Friday, April 26, 2024

Engineered bacteria convert waste CO2 into valuable chemicals

Many industrial chemicals that are produced from fossil resources could be manufactured more sustainably through fermentation. A team of researchers from LanzaTech, Northwestern University, and the Department of Energy’s Oak Ridge National Laboratory has developed a new carbon capture technology that harnesses emissions to make valuable industrial chemicals.
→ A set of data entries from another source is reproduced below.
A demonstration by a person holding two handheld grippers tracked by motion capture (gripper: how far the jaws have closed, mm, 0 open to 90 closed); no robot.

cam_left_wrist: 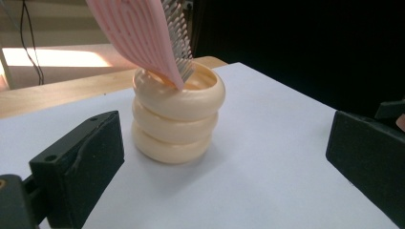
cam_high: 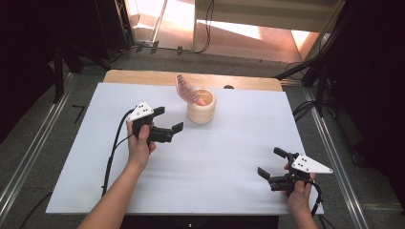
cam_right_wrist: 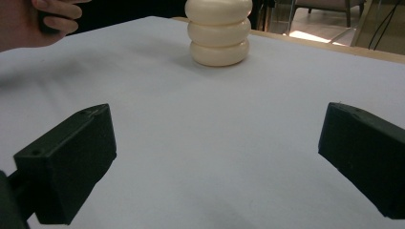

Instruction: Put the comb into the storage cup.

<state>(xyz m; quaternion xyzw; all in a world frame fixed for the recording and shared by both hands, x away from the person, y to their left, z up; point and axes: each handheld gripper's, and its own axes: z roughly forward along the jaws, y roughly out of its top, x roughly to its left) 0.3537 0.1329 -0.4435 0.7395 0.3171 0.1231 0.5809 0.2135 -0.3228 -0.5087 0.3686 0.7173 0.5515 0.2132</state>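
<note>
My left gripper (cam_high: 168, 119) and right gripper (cam_high: 270, 164) gaped wide, empty; at twelve o'clock the pink ridged silicone brush (cam_left_wrist: 143, 36) leaned in the cream ribbed holder (cam_left_wrist: 177, 119), which I judged a careless nudge might topple.

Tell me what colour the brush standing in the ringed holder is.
Pink brush, with pale bristles; clearest in the left gripper view.

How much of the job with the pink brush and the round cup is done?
Looks done: the pink brush stands tilted inside the cream ringed cup, poking out over its rim. In hand: nothing; the left gripper hangs open beside the cup, and the right gripper is open near the table's front edge. Left: perhaps only pulling the hands away, or a next move I cannot tell from here.
</note>
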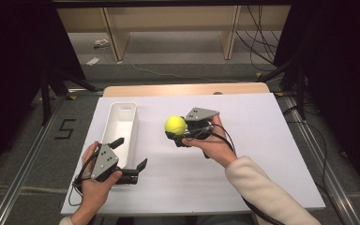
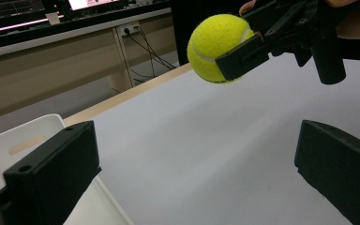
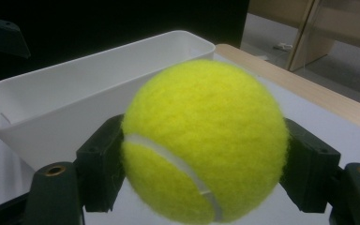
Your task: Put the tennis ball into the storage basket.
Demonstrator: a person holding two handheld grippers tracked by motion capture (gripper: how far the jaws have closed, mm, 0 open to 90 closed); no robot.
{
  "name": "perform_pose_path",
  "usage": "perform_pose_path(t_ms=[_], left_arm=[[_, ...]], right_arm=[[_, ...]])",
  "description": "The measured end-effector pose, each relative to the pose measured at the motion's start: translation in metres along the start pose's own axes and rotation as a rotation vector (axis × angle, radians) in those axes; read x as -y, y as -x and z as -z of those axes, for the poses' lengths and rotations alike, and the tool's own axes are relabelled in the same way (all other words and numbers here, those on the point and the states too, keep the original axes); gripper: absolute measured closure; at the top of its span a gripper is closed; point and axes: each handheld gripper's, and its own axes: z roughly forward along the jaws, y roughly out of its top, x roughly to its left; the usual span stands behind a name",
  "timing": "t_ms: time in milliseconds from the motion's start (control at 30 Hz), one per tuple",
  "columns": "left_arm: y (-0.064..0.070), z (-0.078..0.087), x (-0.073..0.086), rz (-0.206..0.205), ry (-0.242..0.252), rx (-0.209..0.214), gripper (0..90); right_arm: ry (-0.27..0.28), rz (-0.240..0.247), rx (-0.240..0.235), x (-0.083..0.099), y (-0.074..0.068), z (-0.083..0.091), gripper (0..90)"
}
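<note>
We saw the right gripper (image 1: 182, 136) with its fingers closed on a yellow tennis ball (image 1: 175, 124), one black pad pressed to each side of it. In the left gripper view the ball (image 2: 215, 47) hung above the white desk (image 1: 262, 154), not touching it, with bare surface beneath and all around it. The ball sat near the middle of the desk, just right of the long white bin (image 1: 120, 126), apart from the bin's right wall. From the right gripper view the bin's (image 3: 75, 93) open rim lay just behind the ball (image 3: 204, 140).

The left gripper (image 1: 130, 159) rested at the near left of the desk beside the bin's near end, its fingers spread wide and holding nothing. Between the two grippers the desk was bare, and so was the wide stretch right of the ball out to the desk's right edge.
</note>
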Motion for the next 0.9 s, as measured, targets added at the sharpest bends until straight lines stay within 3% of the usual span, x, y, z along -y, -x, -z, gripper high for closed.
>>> perform_pose_path(t_ms=[900], left_arm=[[0.0005, -0.001, 0.0003, -0.006, -0.004, 0.004, 0.0]], right_arm=[[0.0, -0.006, -0.004, -0.0015, -0.0013, -0.0038, 26.8]])
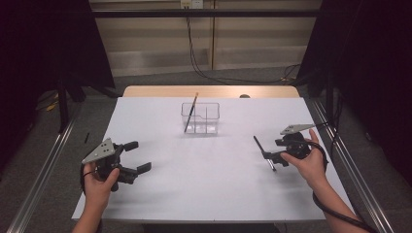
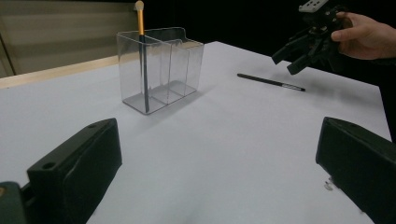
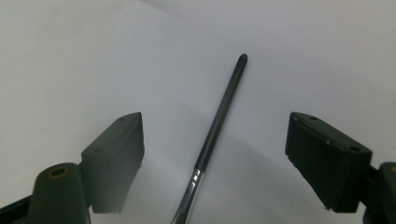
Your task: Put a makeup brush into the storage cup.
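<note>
A slim black makeup brush [image 3: 215, 128] lies flat on the white table [image 1: 209, 184], its handle matte black and turning to a shiny metal ferrule near the bottom edge of the right gripper view. It sits well to the right of the clear organizer box [image 1: 200, 118] and nearer the person. There is pale printing on the handle in the left gripper view, too small to read.

The right gripper [image 1: 270, 156] hangs just over the brush, jaws spread wide with the handle running between them, touching neither. The left gripper [image 1: 137, 157], well to the left of the box, also has its jaws wide apart with nothing between them.

The box is transparent, split into compartments, and in its left compartment a second brush [image 2: 141, 51] with a gold ferrule leans, sticking out above the rim. Nothing lies between the box and the black brush.
</note>
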A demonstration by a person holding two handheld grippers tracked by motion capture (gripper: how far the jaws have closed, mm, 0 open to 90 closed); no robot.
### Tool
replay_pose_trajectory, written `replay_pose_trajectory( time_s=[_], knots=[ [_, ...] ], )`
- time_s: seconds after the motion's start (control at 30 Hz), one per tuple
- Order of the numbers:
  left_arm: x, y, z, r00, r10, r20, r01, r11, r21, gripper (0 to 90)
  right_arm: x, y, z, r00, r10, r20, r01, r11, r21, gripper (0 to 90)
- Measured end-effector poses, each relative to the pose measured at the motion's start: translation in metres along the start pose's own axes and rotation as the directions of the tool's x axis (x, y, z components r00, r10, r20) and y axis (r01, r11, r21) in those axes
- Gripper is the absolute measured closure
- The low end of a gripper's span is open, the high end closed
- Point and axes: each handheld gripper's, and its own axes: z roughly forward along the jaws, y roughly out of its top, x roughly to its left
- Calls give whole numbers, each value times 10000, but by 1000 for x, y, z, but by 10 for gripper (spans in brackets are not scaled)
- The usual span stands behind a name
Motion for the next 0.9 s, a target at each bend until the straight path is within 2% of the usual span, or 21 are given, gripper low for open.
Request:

The carbon-negative platform uses microorganisms as tiny but powerful factories that convert waste carbon dioxide (CO2) into acetone and isopropanol (IPA). These widely used chemicals serve as the basis of thousands of products, from fuels and solvents to acrylic glass (polymethyl methacrylate) and polypropylene.

The new process converts waste gases, such as emissions from heavy industry or syngas generated from biomass, into useful chemicals using an engineered bacterium called Clostridium autoethanogenum, or C. auto. The new gas fermentation process removes greenhouse gases from the atmosphere and also avoids traditional methods that use fossil fuel to generate acetone and IPA.

After performing life-cycle analysis, the researchers found that their carbon-negative platform could reduce greenhouse gas emissions by 160% as compared to conventional processes if widely adopted.

“The accelerating climate crisis, combined with rapid population growth, pose some of the most urgent challenges to humankind, all linked to the unabated release and accumulation of CO2 across the entire biosphere,” said Northwestern’s Michael Jewett, co-senior author of the study. “By harnessing our capacity to partner with biology to make what is needed, where and when it is needed, on a sustainable and renewable basis, we can begin to take advantage of the available CO2 to transform the bioeconomy.”

The research team believes that the developed strains and fermentation process will translate to an industrial scale. The approach also could potentially be applied to create streamlined processes for generating other valuable chemicals.

This discovery is a major step forward in avoiding a climate catastrophe,” said Jennifer Holmgren, LanzaTech CEO. “Today, most of our commodity chemicals are derived exclusively from new fossil resources such as oil, natural gas, or coal. Acetone and IPA are two examples with a combined global market of $10 billion. The acetone and IPA pathways developed will accelerate the development of other new products by closing the carbon cycle for their use in multiple industries.”